Legendary Climate Scientist Is Not Impressed With The Paris Talks

"There is no action, just promises," says James Hansen.
James Hansen testifies before the Senate Foreign Relations Committee during a hearing about the proposed Keystone XL pipeline project on March 13, 2014.
James Hansen testifies before the Senate Foreign Relations Committee during a hearing about the proposed Keystone XL pipeline project on March 13, 2014.
Chip Somodevilla/Getty Images

Global leaders may have approved a historic climate change agreement in Paris, but James Hansen, a former NASA scientist and pioneer of climate science, says it won’t matter.

Hansen told The Guardian in an interview published Saturday before the deal was finalized, that, absent a commitment to tax greenhouse gases, any accord is just a vehicle for empty promises.

“It’s a fraud really, a fake,” Hansen said. “It’s just bullshit for them to say: 'We'll have a [2 degrees Celsius] warming target and then try to do a little better every five years.’ It’s just worthless words. There is no action, just promises.

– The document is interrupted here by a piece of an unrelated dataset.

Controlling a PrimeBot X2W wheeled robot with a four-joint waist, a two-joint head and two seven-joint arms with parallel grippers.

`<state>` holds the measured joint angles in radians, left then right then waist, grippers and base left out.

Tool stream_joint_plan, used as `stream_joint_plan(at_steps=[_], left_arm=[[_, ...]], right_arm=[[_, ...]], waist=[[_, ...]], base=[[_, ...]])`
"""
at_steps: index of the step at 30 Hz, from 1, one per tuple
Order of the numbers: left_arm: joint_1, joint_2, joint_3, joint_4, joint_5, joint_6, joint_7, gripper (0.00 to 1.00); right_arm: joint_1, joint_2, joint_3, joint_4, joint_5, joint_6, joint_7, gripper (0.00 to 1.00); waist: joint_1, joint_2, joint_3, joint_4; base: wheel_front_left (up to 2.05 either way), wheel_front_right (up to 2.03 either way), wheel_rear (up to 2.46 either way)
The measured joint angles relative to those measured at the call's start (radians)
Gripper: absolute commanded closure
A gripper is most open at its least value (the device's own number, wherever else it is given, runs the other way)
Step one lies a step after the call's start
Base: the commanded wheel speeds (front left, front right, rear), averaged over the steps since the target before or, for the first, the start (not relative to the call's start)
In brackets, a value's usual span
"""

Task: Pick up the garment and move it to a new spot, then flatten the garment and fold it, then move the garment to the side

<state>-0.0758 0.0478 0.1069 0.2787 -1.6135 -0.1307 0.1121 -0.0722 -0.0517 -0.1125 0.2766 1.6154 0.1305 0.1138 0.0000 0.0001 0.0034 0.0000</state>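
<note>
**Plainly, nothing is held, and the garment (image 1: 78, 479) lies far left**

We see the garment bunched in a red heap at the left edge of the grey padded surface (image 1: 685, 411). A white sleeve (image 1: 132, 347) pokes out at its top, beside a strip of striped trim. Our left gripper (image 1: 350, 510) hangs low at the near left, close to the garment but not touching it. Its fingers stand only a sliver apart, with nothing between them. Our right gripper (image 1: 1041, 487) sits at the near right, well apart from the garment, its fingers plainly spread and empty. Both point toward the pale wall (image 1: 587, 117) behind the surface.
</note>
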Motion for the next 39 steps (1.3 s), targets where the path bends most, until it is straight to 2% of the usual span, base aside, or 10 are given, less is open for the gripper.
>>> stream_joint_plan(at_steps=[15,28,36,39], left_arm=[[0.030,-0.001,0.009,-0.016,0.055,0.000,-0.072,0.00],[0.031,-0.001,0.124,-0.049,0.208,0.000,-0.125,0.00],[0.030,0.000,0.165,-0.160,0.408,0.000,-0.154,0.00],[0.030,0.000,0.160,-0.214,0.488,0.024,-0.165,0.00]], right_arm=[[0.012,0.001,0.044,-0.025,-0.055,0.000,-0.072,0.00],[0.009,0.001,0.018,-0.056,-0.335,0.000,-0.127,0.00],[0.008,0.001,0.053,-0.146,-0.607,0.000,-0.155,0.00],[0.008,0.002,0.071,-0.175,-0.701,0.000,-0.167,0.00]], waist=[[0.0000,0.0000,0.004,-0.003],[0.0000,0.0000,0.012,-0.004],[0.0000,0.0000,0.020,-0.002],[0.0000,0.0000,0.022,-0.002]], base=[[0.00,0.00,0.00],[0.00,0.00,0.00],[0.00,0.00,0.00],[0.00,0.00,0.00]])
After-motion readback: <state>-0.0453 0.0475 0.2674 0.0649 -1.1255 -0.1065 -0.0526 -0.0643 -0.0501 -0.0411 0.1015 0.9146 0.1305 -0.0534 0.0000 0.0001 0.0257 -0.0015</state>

As long as fossil fuels appear to be the cheapest fuels out there, they will be continued to be burned.”

The Obama administration believes that getting 190 nations to reach an agreement is an essential first step, arguing that the provisions of the accord can be strengthened afterward.

"[T]he key for Paris is just to make sure that everybody is locked in, saying, 'We're going to do this,'" President Barack Obama said in September. "Once we get to that point, then we can turn the dials.”

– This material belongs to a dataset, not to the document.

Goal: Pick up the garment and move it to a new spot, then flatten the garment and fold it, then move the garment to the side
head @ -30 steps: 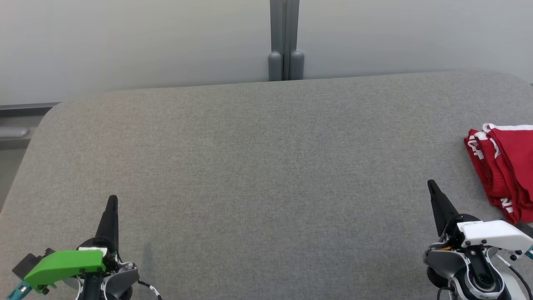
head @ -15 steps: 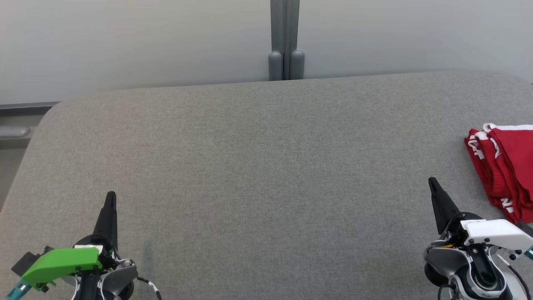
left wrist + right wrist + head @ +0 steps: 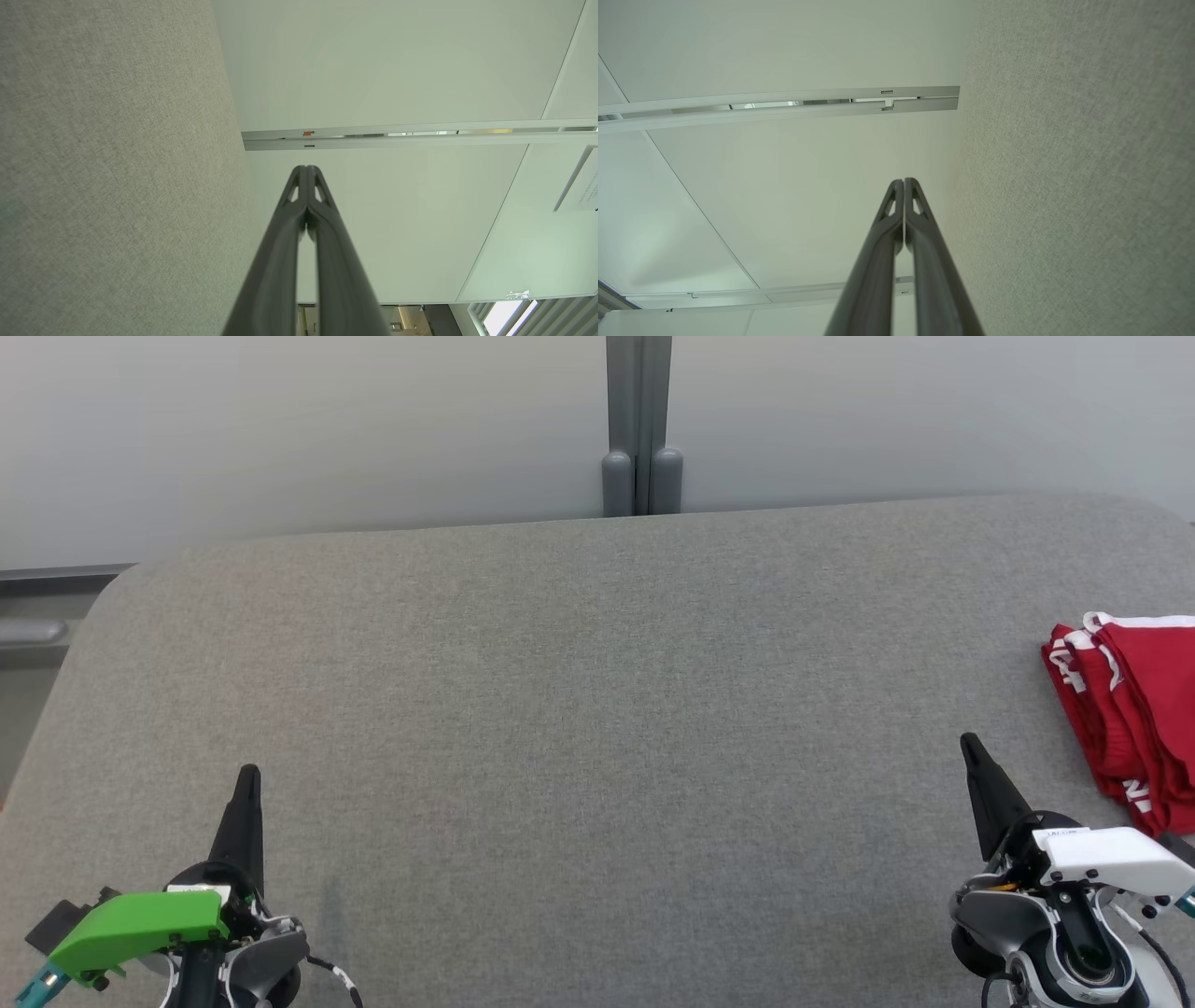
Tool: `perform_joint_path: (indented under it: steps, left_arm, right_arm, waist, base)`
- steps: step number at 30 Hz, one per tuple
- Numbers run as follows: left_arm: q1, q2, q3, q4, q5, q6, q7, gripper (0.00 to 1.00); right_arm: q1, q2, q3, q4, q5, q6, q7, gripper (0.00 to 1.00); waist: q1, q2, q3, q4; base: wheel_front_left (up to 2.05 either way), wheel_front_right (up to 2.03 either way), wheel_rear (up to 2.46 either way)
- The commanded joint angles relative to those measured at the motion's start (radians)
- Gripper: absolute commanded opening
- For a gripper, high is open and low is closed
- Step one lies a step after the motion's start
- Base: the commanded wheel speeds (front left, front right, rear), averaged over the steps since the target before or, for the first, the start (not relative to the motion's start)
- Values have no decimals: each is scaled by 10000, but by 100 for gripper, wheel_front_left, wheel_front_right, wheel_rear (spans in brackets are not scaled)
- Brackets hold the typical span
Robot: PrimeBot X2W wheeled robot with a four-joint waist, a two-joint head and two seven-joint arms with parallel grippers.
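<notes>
At the right edge of the head view, about halfway down, the red garment (image 3: 1134, 709) with white trim lies folded in a compact stack on the grey fabric table (image 3: 597, 709), partly cut off by the frame. At lower right, the right gripper (image 3: 971, 745) sits near the garment's lower corner, apart from it, its two fingers pressed together on nothing. At lower left, well apart from the cloth, the left gripper (image 3: 248, 777) is likewise closed and empty. Both wrist views show the fingertips meeting, with a pale wall (image 3: 280, 429) beyond the table.
</notes>
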Motion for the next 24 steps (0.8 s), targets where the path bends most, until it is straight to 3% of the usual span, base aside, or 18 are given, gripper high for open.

The accord emerging from the Paris conference is the first deal committing all countries in the world to take action against climate change.

Hansen’s 1988 testimony to Congress affirming that climate change is driven by human activity is credited as a foundational moment in the movement to combat rising global temperatures.

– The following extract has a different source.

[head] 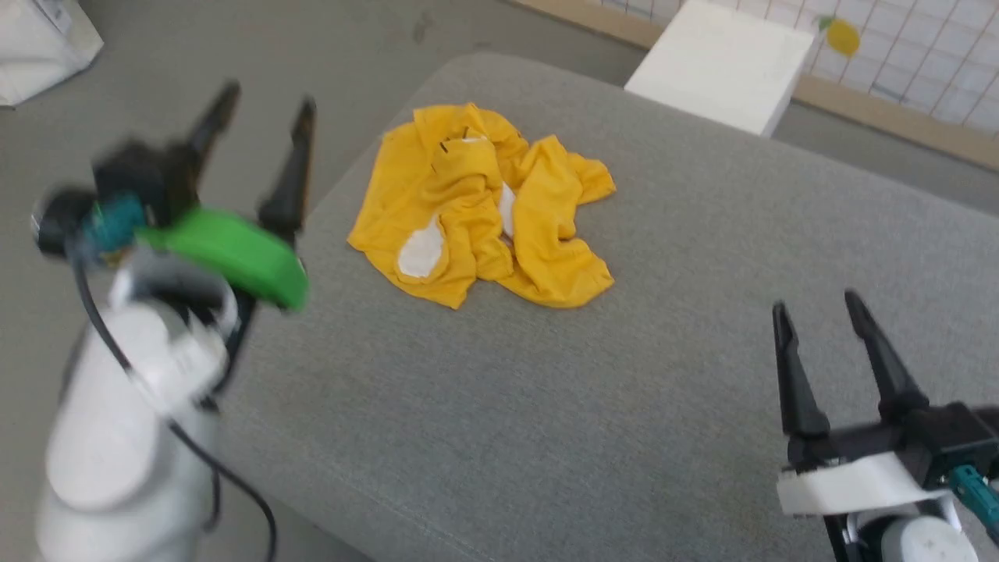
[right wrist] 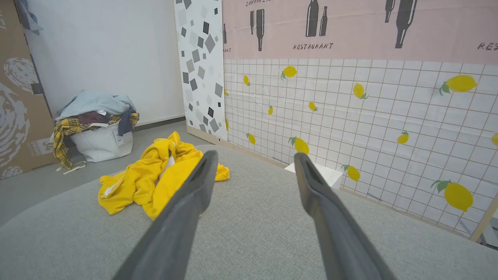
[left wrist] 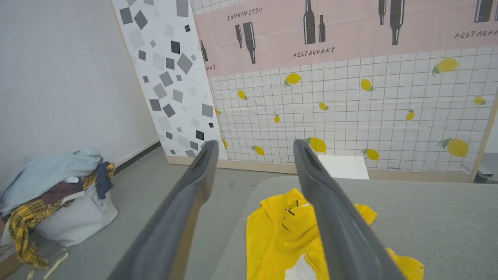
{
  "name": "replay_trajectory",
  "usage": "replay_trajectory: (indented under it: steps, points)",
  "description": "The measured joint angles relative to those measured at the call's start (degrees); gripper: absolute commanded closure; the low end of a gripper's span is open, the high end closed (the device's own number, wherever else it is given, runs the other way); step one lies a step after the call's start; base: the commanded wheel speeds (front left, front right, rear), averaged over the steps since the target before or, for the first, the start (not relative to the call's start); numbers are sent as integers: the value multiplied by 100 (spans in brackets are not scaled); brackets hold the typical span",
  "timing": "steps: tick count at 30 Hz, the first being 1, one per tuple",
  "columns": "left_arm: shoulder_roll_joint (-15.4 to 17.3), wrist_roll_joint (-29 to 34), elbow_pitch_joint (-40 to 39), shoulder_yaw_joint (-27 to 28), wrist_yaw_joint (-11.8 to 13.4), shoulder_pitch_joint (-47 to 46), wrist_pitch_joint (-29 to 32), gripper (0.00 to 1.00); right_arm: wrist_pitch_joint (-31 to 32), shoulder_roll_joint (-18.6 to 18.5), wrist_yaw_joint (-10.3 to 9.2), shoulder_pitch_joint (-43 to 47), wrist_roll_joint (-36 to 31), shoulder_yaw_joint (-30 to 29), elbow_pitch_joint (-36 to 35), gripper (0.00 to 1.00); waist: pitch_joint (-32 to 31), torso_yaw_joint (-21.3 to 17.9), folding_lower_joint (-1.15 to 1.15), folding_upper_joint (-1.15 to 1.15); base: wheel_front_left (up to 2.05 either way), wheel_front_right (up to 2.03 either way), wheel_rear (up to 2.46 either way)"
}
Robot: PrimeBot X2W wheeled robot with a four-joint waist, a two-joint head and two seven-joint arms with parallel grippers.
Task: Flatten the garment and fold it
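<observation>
loosely crumpled, the garment (head: 484, 211) lies ahead between left tool (head: 269, 95) and right tool (head: 815, 301), both apart.

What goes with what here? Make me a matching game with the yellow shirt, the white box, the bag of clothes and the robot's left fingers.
Things:
1. garment
2. white box
3. bag of clothes
4. left gripper

States or places:
A. on the floor by the plain white wall
B. fingers apart, holding nothing
C. crumpled on the grey cushion
D. beyond the cushion, near the lemon-printed backdrop

Pairs: 1-C, 2-D, 3-A, 4-B
</observation>
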Motion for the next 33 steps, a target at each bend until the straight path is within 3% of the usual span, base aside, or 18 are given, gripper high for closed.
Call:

Hansen, who retired from NASA in 2013 and still teaches at Columbia University, has in recent years become one of the country’s most outspoken climate change activists.

Hansen famously argued that approving the Keystone XL oil pipeline would be “game over for the climate.” He was arrested several times while protesting against the pipeline at the White House.

On Nov. 6, Obama announced that he would not permit Keystone XL's construction, following a seven-year review process.